Three new attempted murder charges for man accused in Toronto van attack
TORONTO — Three new charges of attempted murder were laid Thursday against the man accused in a deadly van attack that took place in north Toronto last month.
Alek Minassian, 25, of Richmond Hill, Ont., now faces 10 counts of first-degree murder and 16 counts of attempted murder in the April 23 incident.
Police have said eight women and two men died after a rental van mounted a sidewalk along a busy street in north Toronto and ran down pedestrians in its path. Authorities initially said 13 people were injured that day but further investigation revealed three others were also hurt.
Minassian appeared in court by video from jail, standing straight with his arms at his side, and didn't say a word as the three new charges were laid. Several women in court cried during the brief hearing, which concluded with the case being put over to Sept. 14.
Outside court, Minassian's lawyer said he didn't want to talk about how his client was doing.
"This isn't a time to discuss Mr. Minassian, this is still a grieving period for the city," Boris Bytensky told reporters. "There are many families that are grieving for those lives lost and those injured."
Minassian's family is devastated, Bytensky added.
"They appreciate the devastation on many other families as well," he said. "They stand behind their son and are very respectful of the court process...they're going to allow everyone to grieve. They send their condolences and really their prayers for everyone affected by this."
Minassian's distraught father showed up at his son's first court appearance last month. When asked if he had a statement to offer to the victims' families, he replied "I'm sorry."
Bytensky said the adjournment in the case is a little longer than usual because the Crown has a lot of disclosure to go through before handing it over to the defence. He added that he had no intention of litigating the case through the media.

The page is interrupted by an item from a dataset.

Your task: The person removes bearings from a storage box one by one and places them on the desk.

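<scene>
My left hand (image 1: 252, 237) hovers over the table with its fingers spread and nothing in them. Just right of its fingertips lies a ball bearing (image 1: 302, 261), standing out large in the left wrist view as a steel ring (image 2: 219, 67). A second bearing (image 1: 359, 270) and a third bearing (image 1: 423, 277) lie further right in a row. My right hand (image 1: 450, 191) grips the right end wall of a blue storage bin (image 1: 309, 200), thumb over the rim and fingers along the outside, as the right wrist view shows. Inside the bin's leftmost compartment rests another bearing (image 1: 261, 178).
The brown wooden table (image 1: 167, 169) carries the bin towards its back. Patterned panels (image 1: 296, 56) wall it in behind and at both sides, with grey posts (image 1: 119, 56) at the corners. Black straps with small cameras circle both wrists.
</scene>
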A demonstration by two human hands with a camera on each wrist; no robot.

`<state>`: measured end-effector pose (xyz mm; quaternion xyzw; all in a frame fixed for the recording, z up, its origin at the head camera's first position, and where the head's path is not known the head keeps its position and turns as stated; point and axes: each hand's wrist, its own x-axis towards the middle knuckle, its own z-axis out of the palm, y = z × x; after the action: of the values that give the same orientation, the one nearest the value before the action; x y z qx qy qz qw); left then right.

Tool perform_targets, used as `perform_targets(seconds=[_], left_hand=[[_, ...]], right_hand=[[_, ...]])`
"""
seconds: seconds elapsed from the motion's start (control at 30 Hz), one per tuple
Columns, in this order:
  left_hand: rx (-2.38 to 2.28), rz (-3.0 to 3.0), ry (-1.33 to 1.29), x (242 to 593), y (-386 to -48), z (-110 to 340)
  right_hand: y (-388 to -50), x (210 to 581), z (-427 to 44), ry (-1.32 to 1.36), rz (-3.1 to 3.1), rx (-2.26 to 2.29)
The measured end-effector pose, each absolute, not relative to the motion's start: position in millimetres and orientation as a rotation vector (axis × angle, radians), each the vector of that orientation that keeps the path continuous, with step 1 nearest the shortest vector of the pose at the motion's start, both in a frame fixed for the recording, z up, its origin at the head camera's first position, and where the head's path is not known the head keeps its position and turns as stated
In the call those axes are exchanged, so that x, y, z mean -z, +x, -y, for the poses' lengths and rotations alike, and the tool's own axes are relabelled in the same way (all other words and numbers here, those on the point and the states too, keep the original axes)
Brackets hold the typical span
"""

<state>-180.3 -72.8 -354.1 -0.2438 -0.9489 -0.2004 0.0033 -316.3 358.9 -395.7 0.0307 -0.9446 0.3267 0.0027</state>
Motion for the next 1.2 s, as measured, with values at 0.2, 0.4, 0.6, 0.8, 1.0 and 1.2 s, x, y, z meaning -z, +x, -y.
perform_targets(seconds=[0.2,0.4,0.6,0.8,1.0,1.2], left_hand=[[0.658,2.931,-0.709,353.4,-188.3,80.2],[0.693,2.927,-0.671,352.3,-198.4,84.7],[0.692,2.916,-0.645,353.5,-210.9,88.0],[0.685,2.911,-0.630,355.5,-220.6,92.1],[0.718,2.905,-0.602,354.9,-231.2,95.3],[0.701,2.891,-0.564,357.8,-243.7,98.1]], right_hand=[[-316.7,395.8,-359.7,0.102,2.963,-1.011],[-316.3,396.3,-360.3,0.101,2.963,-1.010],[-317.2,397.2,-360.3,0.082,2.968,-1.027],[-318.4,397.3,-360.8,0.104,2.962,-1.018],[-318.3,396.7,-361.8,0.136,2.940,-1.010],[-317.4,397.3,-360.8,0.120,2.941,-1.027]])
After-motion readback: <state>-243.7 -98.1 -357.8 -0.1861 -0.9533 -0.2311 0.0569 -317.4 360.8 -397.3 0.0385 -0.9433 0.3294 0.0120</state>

Insp. Bryan Bott, the head of Toronto's homicide squad, said shortly after the attack that police hadn't identified a motive, but that the evidence they had didn't meet the threshold for terrorism charges.
Bytensky said there's no evidence thus far that suggests the attack was an act of terrorism.
"There's a lot of people who were terrified," he said. "This was obviously a very terrifying incident, but there's no terrorism as we usually use that term involved in this case."
Those who died in last month's attack ranged in age from 22 to 94, and included a student from South Korea and a man from Jordan.